The word Gwalior is derived from one of the names for Gwalipa. According to legend, Gwalipa cured the local chieftain Suraj Sen of leprosy, and in gratitude, Suraj Sen founded the city of Gwalior in his name.

Topography

The fort is built on an outcrop of Vindhyan sandstone on a solitary rocky hill called Gopachal. This feature is long, thin, and steep. The geology of the Gwalior range rock formations is ochre coloured sandstone covered with basalt. There is a horizontal stratum,  at its highest point (length  and average width ). The stratum forms a near-perpendicular precipice. A small river, the Swarnrekha, flows close to the palace.

History 

The exact period of Gwalior Fort's construction is uncertain. According to a local legend, the fort was built by a local king named Suraj Sen in 3 CE. He was cured of leprosy, when a sage named Gwalipa offered him the water from a sacred pond, which now lies within the fort. The grateful king constructed a fort, and named it after the sage. The sage bestowed the title Pal ("protector") upon the king, and told him that the fort would remain in his family's possession, as long as they bear this title. 83 descendants of Suraj Sen Pal controlled the fort, but the 84th, named Tej Karan, lost it.

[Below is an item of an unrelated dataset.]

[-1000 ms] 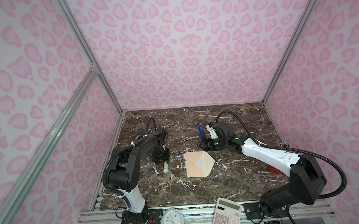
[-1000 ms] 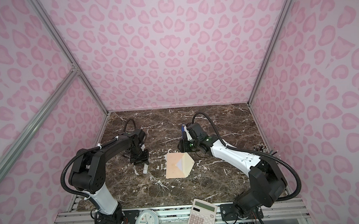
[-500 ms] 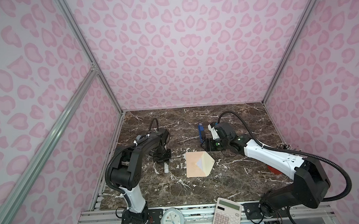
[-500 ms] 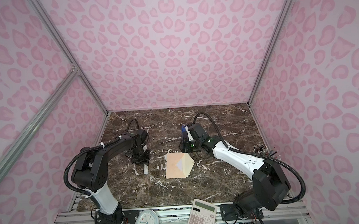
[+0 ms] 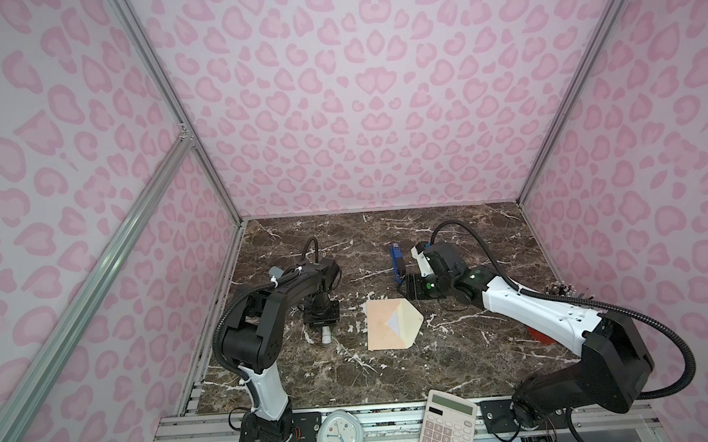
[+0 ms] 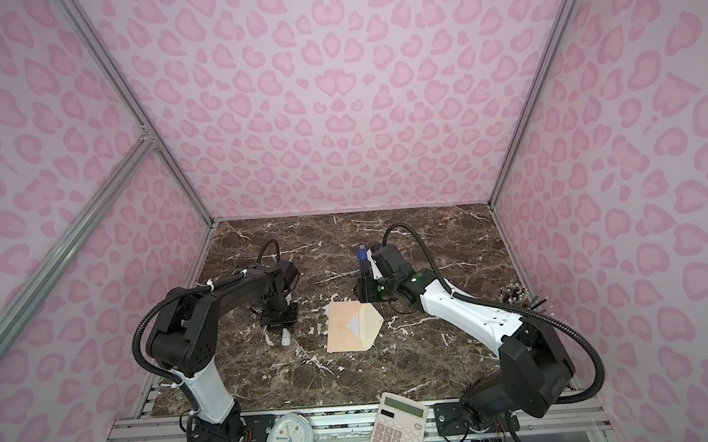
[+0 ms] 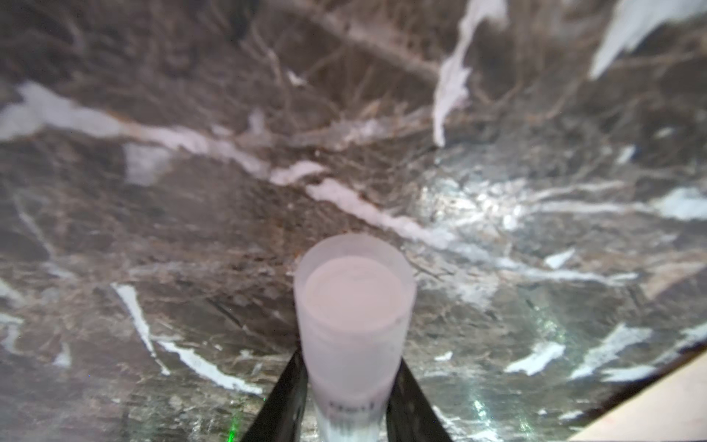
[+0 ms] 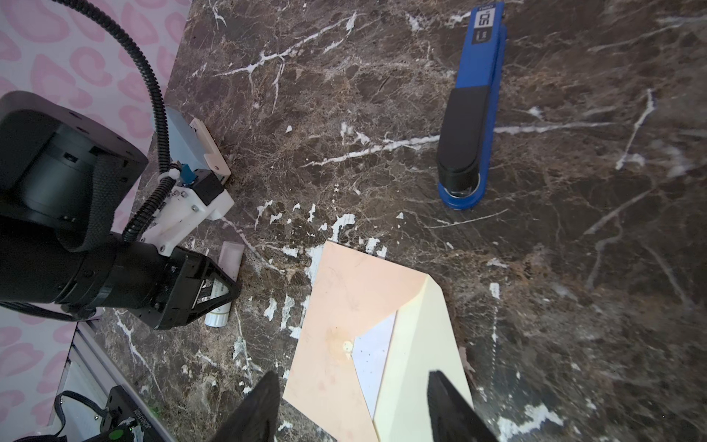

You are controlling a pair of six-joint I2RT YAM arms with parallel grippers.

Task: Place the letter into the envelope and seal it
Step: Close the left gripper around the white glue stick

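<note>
Your left pincer point(image 7: 350, 405) is clamped around a pale glue stick point(image 7: 354, 306) left of the envelope point(image 5: 385, 328) in the middle of the table point(image 5: 455, 362), your right pincer point(image 8: 355, 411) hangs wide and empty over its unfolded flap point(image 5: 410, 325), and the letter point(image 8: 373, 354) looks tucked inside, so gluing and sealing remain.

A blue stapler point(image 5: 396, 261) lies on the brown marble table point(image 5: 454, 350), toward the back. On the front rail, 1 white clock point(image 5: 338, 437) sits near 1 white calculator point(image 5: 446, 423). 1 white tube point(image 5: 326, 335) with a frosted cap shows left of centre. Pink leopard-print walls point(image 5: 379, 104) enclose 3 sides.
</note>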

The inscriptions and monuments found within what is now the fort campus indicate that it may have existed as early as the beginning of the 6th century. A Gwalior inscription describes a sun temple built during the reign of the Huna emperor Mihirakula in 6th century. The Teli ka Mandir, now located within the fort, was built by the Gurjara-Pratiharas in the 9th century.

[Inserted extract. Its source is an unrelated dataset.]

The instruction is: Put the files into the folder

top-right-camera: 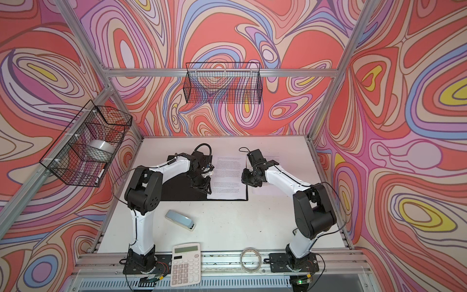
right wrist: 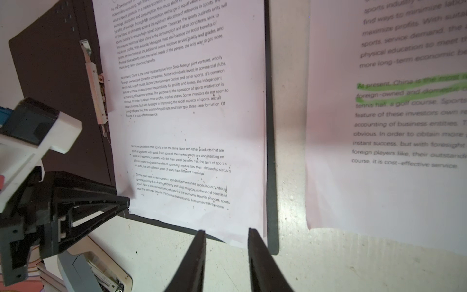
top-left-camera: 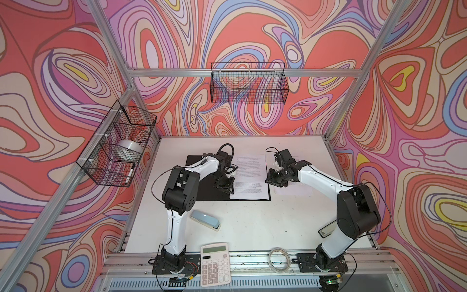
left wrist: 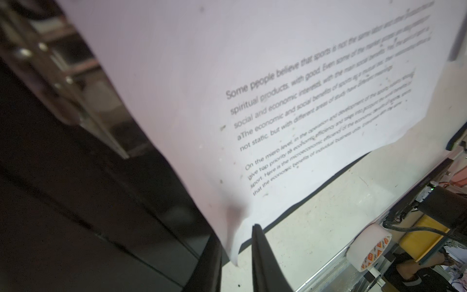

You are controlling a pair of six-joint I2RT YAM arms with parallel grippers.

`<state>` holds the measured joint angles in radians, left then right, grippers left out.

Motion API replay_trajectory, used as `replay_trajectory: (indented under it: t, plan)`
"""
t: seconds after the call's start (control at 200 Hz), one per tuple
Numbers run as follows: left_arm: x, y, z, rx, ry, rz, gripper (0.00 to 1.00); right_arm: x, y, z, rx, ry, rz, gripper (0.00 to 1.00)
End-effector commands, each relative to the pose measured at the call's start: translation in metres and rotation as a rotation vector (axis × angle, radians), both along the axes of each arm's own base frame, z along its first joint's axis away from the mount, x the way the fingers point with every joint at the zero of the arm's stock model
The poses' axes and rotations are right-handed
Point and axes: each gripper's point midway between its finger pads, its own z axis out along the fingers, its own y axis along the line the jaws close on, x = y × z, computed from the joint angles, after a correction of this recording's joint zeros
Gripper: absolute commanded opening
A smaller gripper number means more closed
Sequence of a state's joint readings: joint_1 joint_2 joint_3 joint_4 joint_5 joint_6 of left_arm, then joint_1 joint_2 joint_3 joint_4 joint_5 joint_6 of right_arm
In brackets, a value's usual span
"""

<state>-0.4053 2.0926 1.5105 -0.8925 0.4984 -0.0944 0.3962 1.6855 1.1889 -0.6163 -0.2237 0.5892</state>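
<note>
The folder (top-left-camera: 202, 187) (top-right-camera: 177, 189) lies open on the table, black inside up, with a metal clip (right wrist: 96, 83) along its spine. One printed sheet of the files (top-left-camera: 250, 174) (right wrist: 189, 126) rests on its right half. A second sheet (top-left-camera: 290, 187) (right wrist: 404, 126), with green highlighted lines, lies on the table to the right of the folder. My left gripper (top-left-camera: 231, 191) (left wrist: 235, 232) is at the first sheet's near left corner. That corner curls up between its narrowly open fingers, with a gap still showing. My right gripper (top-left-camera: 268, 180) (right wrist: 226, 231) hovers open and empty over the sheet's near right corner.
A grey-blue stapler (top-left-camera: 204, 220) lies near the left arm. At the front edge sit a white calculator (top-left-camera: 214, 264) and a coiled clear ring (top-left-camera: 279, 256). A small dark device (top-left-camera: 327, 230) lies by the right arm. Wire baskets (top-left-camera: 116, 144) (top-left-camera: 249, 83) hang on the left and back walls.
</note>
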Motion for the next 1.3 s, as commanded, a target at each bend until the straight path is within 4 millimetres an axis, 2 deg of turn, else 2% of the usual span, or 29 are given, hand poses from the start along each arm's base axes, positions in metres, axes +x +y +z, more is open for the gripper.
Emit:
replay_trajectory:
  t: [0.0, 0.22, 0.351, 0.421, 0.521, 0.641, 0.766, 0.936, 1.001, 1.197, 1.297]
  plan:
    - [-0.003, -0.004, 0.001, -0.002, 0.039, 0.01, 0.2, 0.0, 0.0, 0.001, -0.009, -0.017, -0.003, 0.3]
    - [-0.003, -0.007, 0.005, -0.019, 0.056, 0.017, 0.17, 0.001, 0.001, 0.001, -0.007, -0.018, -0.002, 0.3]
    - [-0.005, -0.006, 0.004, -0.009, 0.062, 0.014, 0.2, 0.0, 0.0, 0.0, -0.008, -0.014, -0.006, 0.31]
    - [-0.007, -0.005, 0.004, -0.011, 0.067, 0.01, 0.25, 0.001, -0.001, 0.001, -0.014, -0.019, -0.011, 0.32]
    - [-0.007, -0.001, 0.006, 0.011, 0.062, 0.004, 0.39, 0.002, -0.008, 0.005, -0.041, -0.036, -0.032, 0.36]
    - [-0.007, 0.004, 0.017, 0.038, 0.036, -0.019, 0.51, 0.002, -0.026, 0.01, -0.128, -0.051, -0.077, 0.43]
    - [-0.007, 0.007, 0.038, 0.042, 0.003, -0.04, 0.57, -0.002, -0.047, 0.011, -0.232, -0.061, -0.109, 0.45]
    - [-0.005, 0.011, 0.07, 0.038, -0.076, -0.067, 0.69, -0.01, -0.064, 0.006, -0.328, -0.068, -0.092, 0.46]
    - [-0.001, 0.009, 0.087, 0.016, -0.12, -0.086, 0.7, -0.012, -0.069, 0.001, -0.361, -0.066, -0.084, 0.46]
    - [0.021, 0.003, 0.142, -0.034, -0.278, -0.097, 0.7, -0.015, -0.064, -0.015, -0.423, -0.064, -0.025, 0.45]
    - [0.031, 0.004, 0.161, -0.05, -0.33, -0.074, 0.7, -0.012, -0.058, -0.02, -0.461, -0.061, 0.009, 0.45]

The fort definitely existed by the 10th century, when it is first mentioned in the historical records. The Kachchhapaghatas controlled the fort at that time, most probably as feudatories of the Chandelas. From 11th century onwards, the Muslim dynasties attacked the fort several times. In 1022 CE, Mahmud of Ghazni besieged the fort for four days. According to Tabaqat-i-Akbari, he lifted the siege in return for a tribute of 35 elephants. Bahauddin Tourghil a senior slave of the Ghurid ruler Muhammad of Ghor captured the fort in 1196 after a long siege. The Delhi Sultanate lost the fort for a short period before it was recaptured by Iltutmish in 1232 CE.

In 1398, the fort came under the control of the Tomars. The most distinguished of the Tomar rulers was Maan Singh, who commissioned several monuments within the fort. The Delhi Sultan Sikander Lodi tried to capture the fort in 1505 but was unsuccessful. Another attack, by his son Ibrahim Lodi in 1516, resulted in Maan Singh's death. The Tomars ultimately surrendered the fort to the Delhi Sultanate after a year-long siege.

Within a decade, the Mughal Emperor Babur captured the fort from the Delhi Sultanate. The Mughals lost the fort to Sher Shah Suri in 1542. Afterwards, the fort was captured and used by Hemu, the Hindu general and, later, the last Hindu ruler of Delhi, as his base for his many campaigns, but Babur's grandson Akbar recaptured it in 1558. Akbar made the fort a prison for political prisoners. For example, Abul-Kasim, son of Kamran and Akbar's first cousin was held and executed at the fort. The last Tomar king of Gwalior, Maharaja Ramshah Tanwar, who had then taken refuge in Mewar and had fought at the Battle of Haldighati. He was martyred in the battle along with his three sons (which included Shalivahan Singh Tomar, the heir-apparent)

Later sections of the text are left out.